Ричард закатил глаза, вздохнул и посмотрел на Тома в расчете на поддержку, но тот хмурился, погруженный в собственные мысли.
– Ну еще бы, – произнес Ричард. – И как это я сам не догадался? Думаешь, она тебе работу найдет?
– Работу, может, и не найдет, – ответил Гарри, – зато у нее есть связи.

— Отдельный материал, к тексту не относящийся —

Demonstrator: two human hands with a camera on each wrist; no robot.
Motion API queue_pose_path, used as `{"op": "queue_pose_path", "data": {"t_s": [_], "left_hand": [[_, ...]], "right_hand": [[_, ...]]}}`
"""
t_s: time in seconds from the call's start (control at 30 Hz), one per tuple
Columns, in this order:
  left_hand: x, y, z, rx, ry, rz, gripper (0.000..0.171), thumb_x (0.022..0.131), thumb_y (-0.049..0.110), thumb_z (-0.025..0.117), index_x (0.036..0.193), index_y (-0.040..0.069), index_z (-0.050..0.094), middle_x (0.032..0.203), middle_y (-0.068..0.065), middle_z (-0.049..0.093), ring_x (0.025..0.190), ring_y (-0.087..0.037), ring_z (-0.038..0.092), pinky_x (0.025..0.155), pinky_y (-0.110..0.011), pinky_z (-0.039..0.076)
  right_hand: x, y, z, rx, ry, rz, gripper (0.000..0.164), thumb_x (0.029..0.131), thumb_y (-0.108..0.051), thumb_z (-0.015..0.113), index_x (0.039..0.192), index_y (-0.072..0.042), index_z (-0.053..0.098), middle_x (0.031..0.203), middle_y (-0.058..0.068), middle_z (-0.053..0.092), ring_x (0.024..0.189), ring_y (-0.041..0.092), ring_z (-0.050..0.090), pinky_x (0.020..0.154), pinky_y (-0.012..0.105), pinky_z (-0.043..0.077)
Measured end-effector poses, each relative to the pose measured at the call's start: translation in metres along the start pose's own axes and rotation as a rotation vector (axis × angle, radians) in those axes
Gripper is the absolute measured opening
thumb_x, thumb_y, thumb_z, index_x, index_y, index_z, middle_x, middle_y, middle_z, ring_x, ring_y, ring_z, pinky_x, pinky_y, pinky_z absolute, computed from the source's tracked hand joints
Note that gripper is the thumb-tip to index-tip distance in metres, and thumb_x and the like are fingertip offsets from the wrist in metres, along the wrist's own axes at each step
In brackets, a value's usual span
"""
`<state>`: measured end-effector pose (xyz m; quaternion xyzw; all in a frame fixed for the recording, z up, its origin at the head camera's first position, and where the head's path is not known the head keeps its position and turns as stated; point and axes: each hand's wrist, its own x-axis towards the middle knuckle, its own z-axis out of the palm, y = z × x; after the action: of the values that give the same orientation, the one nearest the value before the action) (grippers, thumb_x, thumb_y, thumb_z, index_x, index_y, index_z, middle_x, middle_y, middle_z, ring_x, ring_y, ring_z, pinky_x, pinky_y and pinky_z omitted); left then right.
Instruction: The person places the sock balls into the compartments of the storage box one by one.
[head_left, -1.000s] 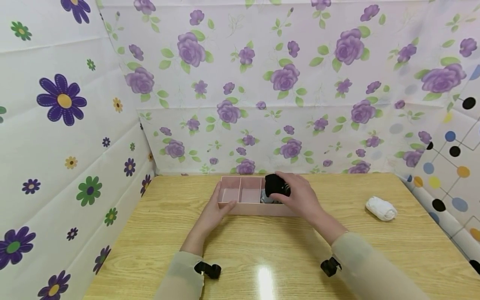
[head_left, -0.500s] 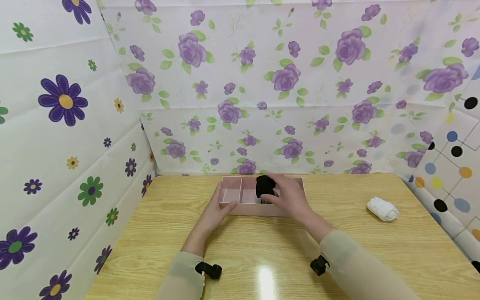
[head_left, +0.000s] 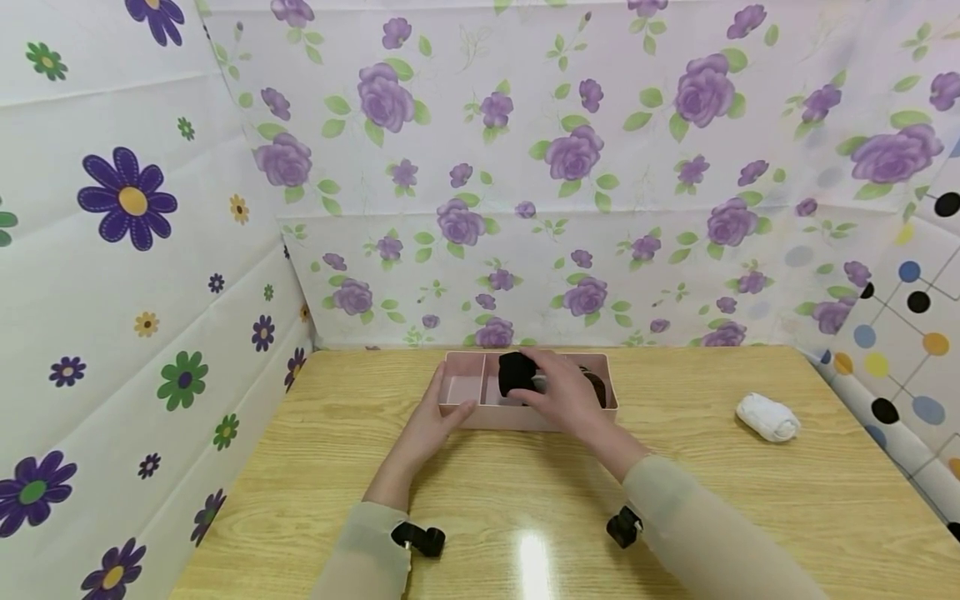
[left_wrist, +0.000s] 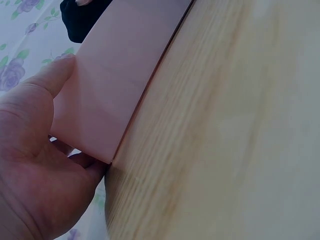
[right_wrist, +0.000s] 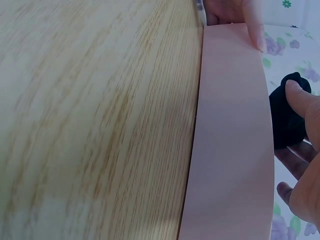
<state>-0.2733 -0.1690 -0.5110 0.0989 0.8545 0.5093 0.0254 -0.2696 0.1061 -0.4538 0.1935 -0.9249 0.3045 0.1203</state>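
A pink divided box [head_left: 502,418] stands near the table's back edge. My left hand [head_left: 433,421] grips its left end, with the thumb [left_wrist: 62,72] on the front wall. Over the middle compartment, my right hand [head_left: 567,393] pinches a black rolled-up sock [head_left: 516,374] between thumb and fingers; in the right wrist view the black sock [right_wrist: 289,117] shows just above the box rim. Partly hidden behind that hand, a dark brown bundle [head_left: 597,388] lies in the right compartment. Nothing lies in the visible part of the left compartment [head_left: 462,387].
A white rolled cloth bundle [head_left: 768,417] lies on the wooden table [head_left: 480,492] at the right. Flower-patterned sheets [head_left: 465,167] hang close behind the box and along the left side; a dotted sheet hangs on the right.
My right hand has moved left with the black sock, from over the right compartment to over the middle one. My left hand stays on the box end.
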Motion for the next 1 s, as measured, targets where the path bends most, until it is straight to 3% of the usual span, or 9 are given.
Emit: {"op": "queue_pose_path", "data": {"t_s": [0.3, 0.5, 1.0], "left_hand": [[0.000, 0.001, 0.000, -0.016, 0.004, 0.003, 0.109, 0.104, 0.057, 0.074, 0.180, 0.025, 0.003, 0.183, -0.014, 0.014, 0.165, -0.042, 0.021, 0.132, -0.064, 0.019], [0.000, 0.001, 0.001, -0.023, 0.005, 0.004, 0.109, 0.104, 0.056, 0.075, 0.180, 0.025, 0.003, 0.183, -0.014, 0.013, 0.166, -0.042, 0.020, 0.133, -0.064, 0.020], [-0.001, 0.001, 0.001, -0.032, 0.001, 0.001, 0.105, 0.106, 0.050, 0.074, 0.180, 0.027, 0.002, 0.184, -0.014, 0.014, 0.165, -0.042, 0.021, 0.132, -0.065, 0.021]], "right_hand": [[0.002, -0.003, 0.006, 0.042, -0.038, 0.020, 0.081, 0.097, -0.038, 0.088, 0.167, -0.018, 0.050, 0.163, 0.013, 0.057, 0.143, 0.036, 0.059, 0.111, 0.059, 0.054], [0.004, -0.004, 0.009, 0.068, -0.060, 0.032, 0.083, 0.098, -0.037, 0.087, 0.169, -0.017, 0.048, 0.164, 0.012, 0.055, 0.139, 0.035, 0.063, 0.109, 0.058, 0.056], [0.007, -0.001, 0.012, 0.062, -0.089, 0.048, 0.085, 0.099, -0.037, 0.086, 0.171, -0.018, 0.045, 0.168, 0.011, 0.051, 0.144, 0.036, 0.058, 0.112, 0.059, 0.054]]}}
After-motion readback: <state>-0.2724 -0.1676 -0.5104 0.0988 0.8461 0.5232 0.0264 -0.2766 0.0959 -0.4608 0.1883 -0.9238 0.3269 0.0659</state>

– А ты знаешь, что она ушла из издательства?
– Что?! – для Гарри это явно было новостью.
– Сто лет назад. Так что вряд ли она тебе поможет.
– Знаешь, ты мне все равно дай ее телефончик, так, на всякий случай. Ну что от тебя, убудет? В худшем случае она бросит трубку.
Ричард со вздохом отыскал ручку, оторвал край газеты и написал телефон Бронте.
– И можно тебя еще кое о чем попросить? – взмолился Гарри.
Ричард кивнул, мысленно прикидывая, сколько в состоянии одолжить брату.
– Ты не почитаешь, что я написал? – продолжал Гарри, не замечая, как просветлело лицо Ричарда. – Я тут придумал несколько проблем, а потом написал ответы. Вроде как для примера. Не мог бы взглянуть?
– Конечно, – вежливо кивнул Ричард. Подчеркнуто вежливо, подумал Гарри. Он порывисто оттолкнул от себя кружку с пивом.
– Слушай, лучше просто скажи, что не веришь в меня!
– Это не так, – ответил Ричард.
– В мою музыкальную карьеру не верил – и смотри-ка, ничего не вышло. В женитьбу мою не верил – и правда, не женился. Да я просто ходячее воплощение пророчеств моего брата!
– Ну хватит тебе, – вяло попытался урезонить его Том.
– Да я же находка для психологов – полюбуйтесь-ка: стоит только моему брату в чем-то усомниться, как я тут же воплощаю это в жизнь!
– Да не сомневается он в тебе! – внезапно заорал Том. – Не сомневается, так что заткнись уже!
Он со стуком опустил стакан на стол, отшвырнул стул и стремительно вышел из паба.
Том понимал, что вряд ли они бросятся за ним вслед, но на всякий случай перешел на другую сторону дороги и завернул за угол, пересек детскую площадку и выскочил на тихую улочку с дощатыми домиками. Он добрел до какого-то заброшенного двора и опустился на землю, прислонившись спиной к стене. Давно ему так не хотелось плакать. Он даже после расставания с Анни не плакал. Может, в этом все дело?
Ричард будто разбудил его ото сна. Том вдруг осознал, что уже целых три месяца встречается с Сарой за его спиной.
– Эх, – обратился он к бродячей кошке, – бутылку виски бы мне… – Желание выпить заглушало сейчас даже чувство вины.
Он понимал, что не сделает этого, но искушение было велико – винная лавка в каких-то двух шагах.
– Иди сюда, киска, – позвал он черную тощую кошку и протянул руку, но та прыгнула в сторону.
Да, дела – хуже некуда, думал Том. Впервые за целый год его тянет к бутылке, он живет под одной крышей с малознакомыми людьми и спит с женой лучшего друга, у которого был свидетелем на свадьбе. К тому же Сара и не думала уходить от Ричарда – хочешь не хочешь, а она все еще была за ним замужем.
Он вспомнил объявление, что Службе охраны национальных парков и дикой живой природы требуются садовники. Зарплата была столь мизерной, что ему по-прежнему пришлось бы жить на пару с кем-нибудь из приятелей, но пора что-то решать. Том поднялся и дал себе слово, что завтра же позвонит по объявлению.